Report: ICE Fugitive Operations Program Billed as Having Explicit National Security Focus Is Missing its Enforcement Mark

WASHINGTON — The federal fugitive operations program established in 2003 to locate, apprehend and remove fugitive aliens who pose a threat to the community has instead focused chiefly on arresting unauthorized immigrants without criminal convictions, according to a Migration Policy Institute report issued today.

The report, Collateral Damage: An Examination of ICE’s Fugitive Operations Program, found that 73 percent of the nearly 97,000 people arrested by U.S. Immigration and Customs Enforcement (ICE) fugitive operations teams between the program’s inception in 2003 and early 2008 were unauthorized immigrants without criminal records.

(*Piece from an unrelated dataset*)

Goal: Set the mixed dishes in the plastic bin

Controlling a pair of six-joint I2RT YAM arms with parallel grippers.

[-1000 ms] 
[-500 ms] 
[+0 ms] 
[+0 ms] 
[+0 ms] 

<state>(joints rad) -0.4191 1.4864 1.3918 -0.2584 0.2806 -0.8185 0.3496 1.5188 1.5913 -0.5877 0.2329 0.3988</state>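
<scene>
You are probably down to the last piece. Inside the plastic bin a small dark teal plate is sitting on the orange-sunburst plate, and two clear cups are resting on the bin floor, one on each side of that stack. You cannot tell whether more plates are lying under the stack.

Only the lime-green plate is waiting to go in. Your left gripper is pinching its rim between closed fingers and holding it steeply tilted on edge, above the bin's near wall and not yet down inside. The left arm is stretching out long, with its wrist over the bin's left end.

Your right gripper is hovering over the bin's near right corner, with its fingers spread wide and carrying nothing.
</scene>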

Despite the National Fugitive Operations Program’s mandate to apprehend dangerous fugitives, arrests of fugitive aliens with criminal convictions have represented a steadily declining share of total arrests by the teams, accounting for just 9 percent of total arrests in 2007, down from 32 percent in 2003, according to the Department of Homeland Security’s own estimates.

The National Fugitive Operations Program has experienced greater growth than any other DHS immigration enforcement program — its budget rising from $9 million in 2003 to $218 million last year. In its first five years, the program has received more than $625 million. Yet ICE estimated last October that 557,762 fugitive aliens remain in the United States.

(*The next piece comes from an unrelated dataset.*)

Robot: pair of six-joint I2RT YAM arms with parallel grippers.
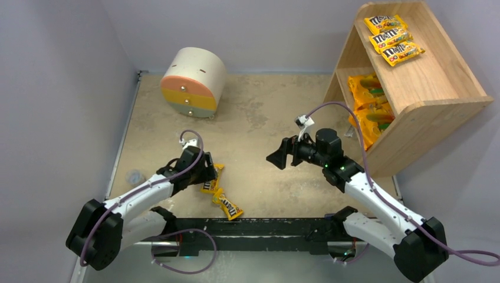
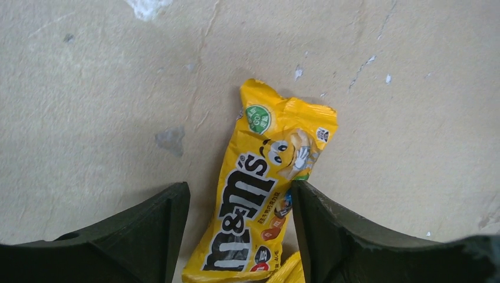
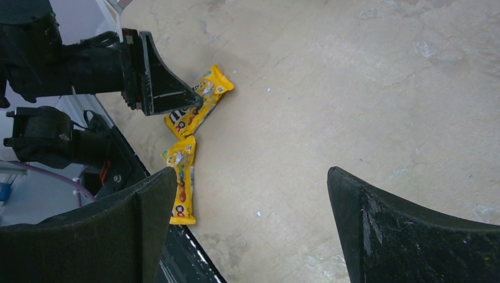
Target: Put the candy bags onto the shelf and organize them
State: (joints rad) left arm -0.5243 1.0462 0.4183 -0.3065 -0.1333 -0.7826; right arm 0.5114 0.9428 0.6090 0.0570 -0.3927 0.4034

“The National Fugitive Operations Program has not delivered on its promise to find and remove dangerous fugitives. The evidence suggests that this is a case of ‘mission drift,’ in which the program has used public funding intended for one purpose for something entirely different: Apprehending non-violent non-fugitives — who constitute the easiest targets,” said MPI Non-resident Fellow Michael Wishnie, a Clinical Professor at Yale Law School and co-author of the report.

While the approximately 100 fugitive operations teams (up from eight in 2003) are supposed to arrest fugitive aliens — i.e. those with outstanding deportation, exclusion or removal orders, or those who have failed to report to the Department of Homeland Security as ordered — fully 40 percent of those arrested in 2007 had no outstanding removal order (known as ordinary status violators).

The arrests of ordinary status violators have increased since ICE in 2006 increased the quota for each seven-person fugitive operations teams from 125 arrests annually to 1,000.

Said Muzaffar Chishti, Director of MPI’s Office at New York University School of Law: “It is troubling that a program billed as having an explicit national security focus instead appears to be aimed mainly at arresting non-criminal unauthorized immigrants through the use of SWAT-like operations — typically in residential settings — that increase the risks to law enforcement personnel and civilians alike, alienate communities and misdirect scarce personnel resources."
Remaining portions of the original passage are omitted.